Присматриваюсь. Это… избушка? Настоящая деревянная избушка на курьих ножках! Вернее, конечно, не настоящая. Из-под бутафорского домика торчат человеческие ноги в полосатых гетрах, замаскированные под куриные лапки. Кто-то из актеров ярмарки, судя по всему.

Я невольно усмехаюсь. Первый раз за весь день.

– Ну-ка, избушка на курьих ножках, – говорю я громче, подыгрывая, – встань ко мне передом, а к лесу задом!

Избушка послушно поворачивается. В окошке появляется лицо – старая бабушка в платке, нос крючком, бородавка нарисована. Классическая Баба Яга. Актриса смеется, и морщинки у ее глаз становятся глубже.

– Все-то ты, красна девица, знаешь, – каркает она. – Говори, зачем пожаловала?

Я смотрю на часы. Черт. Девять минут до отправления электрички.

Но бабушка так старается, так вжилась в роль – грех не подыграть.

Кланяюсь в пояс, стараясь говорить торжественно:

– Мне бы, бабушка, добраться вовремя туда, где меня ждут.

Показываю на часы и добавляю уже обычным голосом:

– Электричка уже на перроне.

Баба Яга цыкает, качает головой.

– Погоди, погоди, – бормочет она, – снаряжу тебя, девица.

«Неужели путеводным яблочком?» – думаю я, сдерживая смешок.

Но актриса лезет в недра своей бутафорской избушки и достает… открытку. Обычную новогоднюю открытку.

– Вот, – протягивает она мне, – поздравишь деток с Новым годом.

Я хватаю карточку, бормочу «спасибо», избушка отползает в сторону, освобождая проход. Бегу дальше.

Окна электрички сияют впереди как новогодние огоньки. Успею!

И вдруг ловлю себя на странной мысли. Я… Я улыбаюсь. Последние полгода думала только о потере, о боли, об одиночестве. А сейчас, посреди этого новогоднего безумия, с морозом, щиплющим нос, с запахом хвои и корицы в воздухе, с этой смешной Бабой Ягой… Кажется, я готова. Готова отпустить горе. Готова впустить в жизнь что-то новое.

Взбегаю по ступенькам на перрон и оборачиваюсь. Площадь внизу сияет огнями. Актеры, избушки, смех, музыка… Интересно, там еще кто-то есть, кроме Бабы Яги? Кощей, может? Или Снегурочка?

Гудок электрички обрывает мои мысли.

Я бросаюсь к дверям, впрыгиваю в вагон в последний момент. Занимаю свободное место у окна и наконец выдыхаю. Вытягиваю ноги, расслабляюсь.

И тут замечаю – в вагоне холодно.
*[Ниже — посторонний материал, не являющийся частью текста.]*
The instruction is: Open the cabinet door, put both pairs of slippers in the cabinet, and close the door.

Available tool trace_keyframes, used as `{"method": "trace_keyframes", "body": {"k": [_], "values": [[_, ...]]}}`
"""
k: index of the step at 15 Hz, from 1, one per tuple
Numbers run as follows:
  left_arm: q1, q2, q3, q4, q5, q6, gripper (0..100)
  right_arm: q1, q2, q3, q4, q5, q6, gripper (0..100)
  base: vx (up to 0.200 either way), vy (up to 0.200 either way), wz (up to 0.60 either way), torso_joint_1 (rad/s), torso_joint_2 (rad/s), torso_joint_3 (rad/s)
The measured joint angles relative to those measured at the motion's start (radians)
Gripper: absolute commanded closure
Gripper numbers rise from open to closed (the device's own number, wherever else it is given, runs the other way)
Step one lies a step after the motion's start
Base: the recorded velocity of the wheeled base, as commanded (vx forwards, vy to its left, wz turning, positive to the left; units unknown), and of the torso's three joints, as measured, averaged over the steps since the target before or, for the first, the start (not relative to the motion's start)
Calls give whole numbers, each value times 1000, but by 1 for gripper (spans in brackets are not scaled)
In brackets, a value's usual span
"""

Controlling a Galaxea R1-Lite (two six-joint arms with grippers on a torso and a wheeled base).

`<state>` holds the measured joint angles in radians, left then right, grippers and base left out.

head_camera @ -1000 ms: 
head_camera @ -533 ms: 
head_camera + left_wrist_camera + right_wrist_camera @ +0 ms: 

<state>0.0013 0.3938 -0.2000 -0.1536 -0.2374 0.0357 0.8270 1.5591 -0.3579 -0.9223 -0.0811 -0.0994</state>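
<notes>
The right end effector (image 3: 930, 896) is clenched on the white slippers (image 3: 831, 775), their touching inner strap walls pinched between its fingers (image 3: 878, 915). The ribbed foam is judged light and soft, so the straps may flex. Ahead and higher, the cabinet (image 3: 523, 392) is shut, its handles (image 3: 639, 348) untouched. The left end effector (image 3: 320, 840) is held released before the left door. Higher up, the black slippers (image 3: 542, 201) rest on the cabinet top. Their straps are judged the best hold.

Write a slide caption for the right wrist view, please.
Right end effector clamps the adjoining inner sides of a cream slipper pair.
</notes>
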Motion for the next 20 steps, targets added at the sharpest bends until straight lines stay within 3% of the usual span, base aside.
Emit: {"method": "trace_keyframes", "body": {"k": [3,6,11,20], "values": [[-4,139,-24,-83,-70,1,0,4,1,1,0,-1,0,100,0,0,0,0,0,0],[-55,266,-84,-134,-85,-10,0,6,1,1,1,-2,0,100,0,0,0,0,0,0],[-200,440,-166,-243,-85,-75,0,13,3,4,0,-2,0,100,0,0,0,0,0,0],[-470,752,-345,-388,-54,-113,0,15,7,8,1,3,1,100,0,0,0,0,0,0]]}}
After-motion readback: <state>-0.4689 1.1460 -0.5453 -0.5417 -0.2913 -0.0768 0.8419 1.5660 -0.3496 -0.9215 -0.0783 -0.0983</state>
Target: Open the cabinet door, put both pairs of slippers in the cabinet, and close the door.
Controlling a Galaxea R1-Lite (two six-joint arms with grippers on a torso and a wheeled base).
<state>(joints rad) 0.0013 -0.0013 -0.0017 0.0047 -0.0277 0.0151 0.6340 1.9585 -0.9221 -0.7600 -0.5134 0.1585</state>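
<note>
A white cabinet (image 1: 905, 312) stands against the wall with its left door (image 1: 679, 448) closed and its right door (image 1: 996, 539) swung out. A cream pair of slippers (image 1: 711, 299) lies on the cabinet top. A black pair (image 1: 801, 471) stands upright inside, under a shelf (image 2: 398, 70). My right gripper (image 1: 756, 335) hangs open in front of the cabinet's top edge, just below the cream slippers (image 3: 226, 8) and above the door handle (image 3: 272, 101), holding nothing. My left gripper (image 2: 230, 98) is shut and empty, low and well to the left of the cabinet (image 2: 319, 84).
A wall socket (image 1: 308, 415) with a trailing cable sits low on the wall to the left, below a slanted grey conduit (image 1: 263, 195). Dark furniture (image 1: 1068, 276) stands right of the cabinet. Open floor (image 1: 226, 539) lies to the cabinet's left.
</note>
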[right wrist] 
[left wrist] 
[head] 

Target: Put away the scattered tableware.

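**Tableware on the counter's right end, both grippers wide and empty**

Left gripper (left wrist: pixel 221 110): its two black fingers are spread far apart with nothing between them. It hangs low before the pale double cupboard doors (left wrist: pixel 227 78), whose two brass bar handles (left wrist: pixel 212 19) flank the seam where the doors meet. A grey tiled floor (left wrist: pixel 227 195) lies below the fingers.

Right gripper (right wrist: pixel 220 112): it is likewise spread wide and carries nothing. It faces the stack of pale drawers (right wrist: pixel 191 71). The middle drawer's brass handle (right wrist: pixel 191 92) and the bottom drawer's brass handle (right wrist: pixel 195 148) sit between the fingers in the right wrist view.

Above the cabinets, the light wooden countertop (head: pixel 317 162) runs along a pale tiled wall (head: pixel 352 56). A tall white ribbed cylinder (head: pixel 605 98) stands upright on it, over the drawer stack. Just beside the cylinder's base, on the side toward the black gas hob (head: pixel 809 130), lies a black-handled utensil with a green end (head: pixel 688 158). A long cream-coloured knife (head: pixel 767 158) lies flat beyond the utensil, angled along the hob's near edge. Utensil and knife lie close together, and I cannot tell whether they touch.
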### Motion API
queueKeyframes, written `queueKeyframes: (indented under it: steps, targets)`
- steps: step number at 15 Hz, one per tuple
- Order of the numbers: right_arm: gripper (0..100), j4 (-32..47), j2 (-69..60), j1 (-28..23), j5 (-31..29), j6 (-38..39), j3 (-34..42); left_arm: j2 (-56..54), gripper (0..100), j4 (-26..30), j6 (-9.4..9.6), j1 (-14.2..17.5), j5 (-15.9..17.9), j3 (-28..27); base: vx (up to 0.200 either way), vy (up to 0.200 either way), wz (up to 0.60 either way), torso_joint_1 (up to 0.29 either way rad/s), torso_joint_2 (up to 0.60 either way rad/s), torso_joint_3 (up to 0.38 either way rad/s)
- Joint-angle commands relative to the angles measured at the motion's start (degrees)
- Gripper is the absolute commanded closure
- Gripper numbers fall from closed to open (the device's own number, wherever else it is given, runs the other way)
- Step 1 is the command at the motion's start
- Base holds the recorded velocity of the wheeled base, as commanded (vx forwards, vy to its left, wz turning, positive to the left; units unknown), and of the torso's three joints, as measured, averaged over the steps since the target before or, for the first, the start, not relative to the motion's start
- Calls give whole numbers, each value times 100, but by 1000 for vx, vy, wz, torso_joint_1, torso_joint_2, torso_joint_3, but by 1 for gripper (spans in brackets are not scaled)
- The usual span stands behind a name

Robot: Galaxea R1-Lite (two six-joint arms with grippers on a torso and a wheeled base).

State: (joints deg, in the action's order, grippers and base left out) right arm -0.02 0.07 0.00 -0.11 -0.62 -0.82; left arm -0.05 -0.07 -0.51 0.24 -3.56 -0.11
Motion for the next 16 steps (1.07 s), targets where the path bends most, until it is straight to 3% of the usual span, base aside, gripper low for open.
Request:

Непривычно холодно.

Лезу в сумку за варежками, которые сняла еще в офисе.

На пол падает та самая открытка.

Я поднимаю ее, рассматриваю при свете вагонной лампы – и застываю.

Это… необычная открытка.

На ней изображен Дед Мороз. Но не тот добродушный дедушка с белой бородой, к которому мы привыкли. Это мужчина. Молодой, статный, красивый – даже очень красивый. Он одет в роскошную древнерусскую шубу, расшитую серебром. Длинные белые волосы распущены по плечам. Глаза… Его глаза смотрят прямо на меня. Холодные. Властные. Немного пугающие.

От картинки будто веет настоящим морозом.

«Качественная стилизация, – думаю я, улыбаясь. – Молодцы, организаторы».

Электричка трогается, и в этот момент в вагоне становится еще холоднее. Окна начинают покрываться инеем – узорами, как в детстве, когда центрального отопления не хватало.

«Сломалась печка, наверное», – предполагаю я, запахиваясь в шубу плотнее.

Прикладываюсь лбом к ледяному стеклу. За окном проплывают дома, украшенные гирляндами. Огни. Праздник. Где-то там люди встречают Новый год с семьями.

Электричка выезжает на мост. Колеса стучат по рельсам – громче, ритмичнее. Железные опоры отражают звук, и получается какая-то мелодия. Монотонная. Убаюкивающая.

Глаза начинают слипаться.

И вдруг прямо над ухом раздается голос. Низкий. Холодный. Насмешливый:

– Тепло ли тебе, девица? Тепло ли тебе, красная?

Глаза открываются резко – как от толчка.

Я больше не в электричке.

Стою посреди заснеженной улицы. Ночной. Тихой. Будто вымершей. Вокруг – избы. Настоящие, деревянные, с резными ставнями и соломенными крышами. При входе висит лапник, украшенный красными тряпочками. Снег по щиколотку.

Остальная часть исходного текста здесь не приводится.